Petimus mala? È chiaro: se domando di divenire milionario, perdo la vo­cazione... e s'intende! Chi domanda di studiare bene, solo per superare un al­tro, il Signore deve ascoltare? Un ragazzo che domanda a sua madre il coltel­lo, e la madre non glielo dà; e lui s'ammattisce, e lo lascia ammattire, e così quando domandiamo cose che non sono conformi al nostro spirito. Bisogna che le cose che domandiamo siano sempre in ordine alla salute eterna. Se non può darci quella, vedete, il Signore ce ne darà un'altra, ma quelle che sono contrarie alla salute eterna non ce le da. Certo nessuna parola non va perduta. Il Signore non ci da uno scorpione. Ci dà un pesce; non ci dà una pietra, ma un uovo.
Petimus male: Non dico apertamente male: con distrazioni volontarie, no, certo; ma chi ha sempre la testa in aria, e non si prepara già alla preghiera salendo per le scale, ante orationem praepara animam tuam, chi tiene la testa piena di quello che è succeduto in ricreazione, prende l'acqua santa, e non sa fare come diceva S. Bernardo: pensieri estranei, fuori, fuori della porta... Bi­sogna prepararsi per istrada; e allora entrate e potete pregare bene, e le distra­zioni non sono imputabili.
E poi, mali petimus: noi che siamo cattivi domandiamo. Bisogna che sia­mo in grazia di Dio; o almeno un peccatore che si penta e desideri di convertirsi, ma bisogna che siamo amici di nostro Signore, e non dirgli: ascoltatemi in questo; e poi tanti peccati veniali, tanti schiaffi a N. Signore; ripetete un po'... petimus... lo ricorderete adesso? lui, ha un trattato su quella preghiera lì!
Noi invece bona petimus, e se non sono buone, se le tenga lui. Certo è buona la nostra santificazione, e perciò bisogna domandare la grazia di farsi santi. Bene petimus, et boni petimus ecc.; facciamo tutto al contrario, insom­ma.
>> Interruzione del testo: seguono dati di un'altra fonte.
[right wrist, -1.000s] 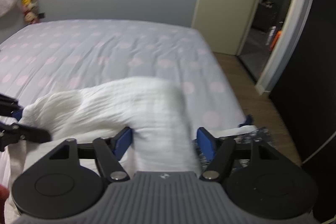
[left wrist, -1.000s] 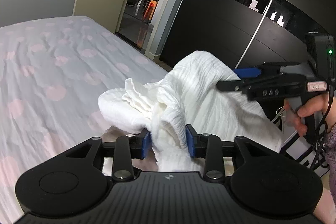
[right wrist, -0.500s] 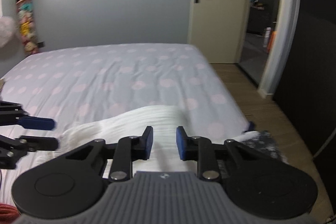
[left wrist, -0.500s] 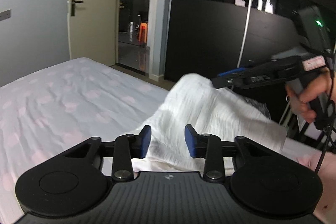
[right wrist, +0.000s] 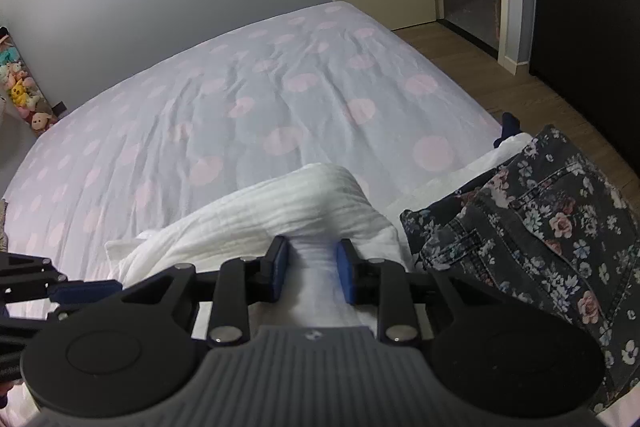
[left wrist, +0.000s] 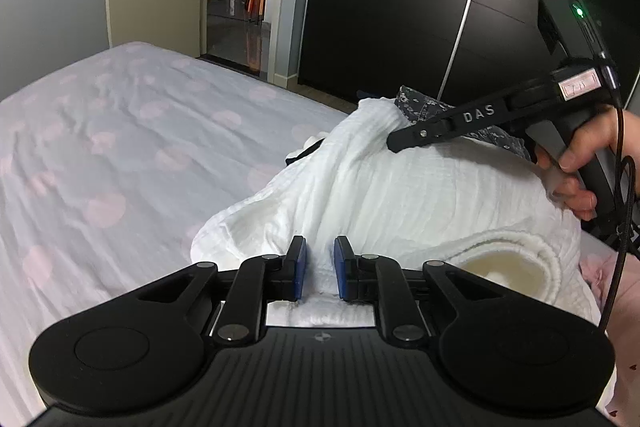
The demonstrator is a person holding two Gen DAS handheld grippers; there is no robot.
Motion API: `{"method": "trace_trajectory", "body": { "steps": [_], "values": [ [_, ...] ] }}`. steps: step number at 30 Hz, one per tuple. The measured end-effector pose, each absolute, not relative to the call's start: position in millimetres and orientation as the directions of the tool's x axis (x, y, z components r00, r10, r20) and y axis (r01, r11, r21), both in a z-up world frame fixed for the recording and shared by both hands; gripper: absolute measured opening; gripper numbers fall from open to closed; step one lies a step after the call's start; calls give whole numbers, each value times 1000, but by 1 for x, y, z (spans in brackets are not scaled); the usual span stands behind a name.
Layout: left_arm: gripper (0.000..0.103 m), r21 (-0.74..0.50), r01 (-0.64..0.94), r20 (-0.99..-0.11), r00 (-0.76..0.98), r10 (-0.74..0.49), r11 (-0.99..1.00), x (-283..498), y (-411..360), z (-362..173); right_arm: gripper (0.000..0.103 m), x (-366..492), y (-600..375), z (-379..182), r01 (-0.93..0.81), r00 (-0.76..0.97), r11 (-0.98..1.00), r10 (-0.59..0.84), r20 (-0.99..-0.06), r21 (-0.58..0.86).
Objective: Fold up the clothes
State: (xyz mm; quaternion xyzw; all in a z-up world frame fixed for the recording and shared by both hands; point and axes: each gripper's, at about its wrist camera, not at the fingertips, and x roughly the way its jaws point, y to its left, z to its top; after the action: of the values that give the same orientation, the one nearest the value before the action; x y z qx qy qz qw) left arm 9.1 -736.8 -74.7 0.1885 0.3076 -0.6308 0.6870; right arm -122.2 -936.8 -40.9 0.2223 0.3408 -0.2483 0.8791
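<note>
Left gripper (left wrist: 320, 269): we see its jaws, just closing, pinch a fold of the white garment (left wrist: 400, 195).
Right gripper (right wrist: 312, 269): clamped on a bunched part of that garment.
White garment: heaped on our polka-dot bedsheet (right wrist: 240, 99), beside floral jeans (right wrist: 540, 227).

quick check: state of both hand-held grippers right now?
Left hand-held gripper: just been closing, pinching the white garment.
Right hand-held gripper: closed on the same white garment.

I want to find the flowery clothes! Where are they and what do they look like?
Look at the big bed with its pink-dotted sheet, then at its near right corner. The flowery garment lies there, just right of the white cloth. It is the only dark fabric, denim-like with stitched seams and small pink and white flowers.
</note>
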Motion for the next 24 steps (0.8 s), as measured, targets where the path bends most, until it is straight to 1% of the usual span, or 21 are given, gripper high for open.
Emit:
{"method": "trace_trajectory", "body": {
  "steps": [4, 7, 9, 13, 16, 18, 19, 21, 24],
  "values": [
    [14, -141, 981, -635, 15, -772, 135, 10, -728, -64, 30, -124, -930, -29, 592, 642, 778, -297, -707, 212],
    [14, -152, 978, -591, 24, -806, 140, 6, -718, -50, 34, -141, -918, -8, 601, 653, 780, -354, -669, 175],
    [14, -157, 979, -559, 19, -829, 128, -2, -712, -38, 34, -158, -907, 2, 600, 659, 785, -374, -653, 155],
    [18, -177, 983, -534, -60, -844, 42, -27, -708, -23, 34, -194, -883, 10, 605, 656, 788, -408, -634, 119],
    [18, -141, 990, -547, -95, -832, -21, -50, -709, -26, 34, -219, -864, 1, 610, 644, 788, -427, -635, 89],
    [17, -95, 994, -588, -99, -803, -53, -64, -710, -36, 34, -233, -853, -9, 614, 630, 786, -437, -642, 67],
    [14, -80, 995, -609, -91, -788, -54, -68, -709, -42, 34, -238, -851, -17, 618, 620, 784, -433, -654, 66],
    [13, -52, 997, -648, -76, -757, -56, -75, -707, -54, 34, -248, -849, -35, 633, 601, 770, -425, -677, 78],
    [12, -78, 996, -656, -89, -749, -51, -70, -701, -62, 33, -257, -851, -56, 657, 588, 747, -423, -689, 103]
  ]
}}
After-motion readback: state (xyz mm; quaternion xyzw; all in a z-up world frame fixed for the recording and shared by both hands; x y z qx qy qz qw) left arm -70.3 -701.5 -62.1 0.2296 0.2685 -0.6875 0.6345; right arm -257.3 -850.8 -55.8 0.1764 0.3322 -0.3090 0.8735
Là, bravi, il Signore ci aiuta affinchè possiamo corrispondere alle grazie di Dio; e avere lo spirito della chiesa tutto l'anno.
Non fare come facevano che ci vedevano andare in giro per le rogazioni, in Torino, pochi parroci vecchi, pochi canonici vecchi, e la gente si domanda­va: che cosa fanno quei là? E dicevo: facciamo le cose in regola: non tre o quattro preti del Seminario, ma che tutti vengano, e tutte le chiese mandino; se no pareva che vestiti così, andassimo un poco a passeggio! e così il Signore ha permesso che fossero tolte. L'ho detto ai canonici: le facevamo troppo ma­le, una cosa indecorosa.
Ma voi fatele con spirito: e siccome non si fanno in Torino, non so dove si facciano in Torino; domani il Signore durante le rogazioni guarderà solo qui! Petite et accipietis! Là!
Quad. di anonimo, 1
II. 28-5-16. Sotto i portici — ore 6,30-7,30 pomeridiane — presente Chierici e Studenti — Sommario.
Lettura della lettera latina dei seminaristi — Alcune parole generali sulle rogazioni — Litanie maggiori (S. Marco) — Litanie minori (p. dell'Ascensio­ne). Origine di ambedue — Fine delle rogazioni — Poco valore della preghiera privata — grande potenza della comune — Perché non siamo sempre esauditi. Mala petimus, male petimus, mali petimus. Noi invece dobbiamo «Bona petere, bene petere, boni petere».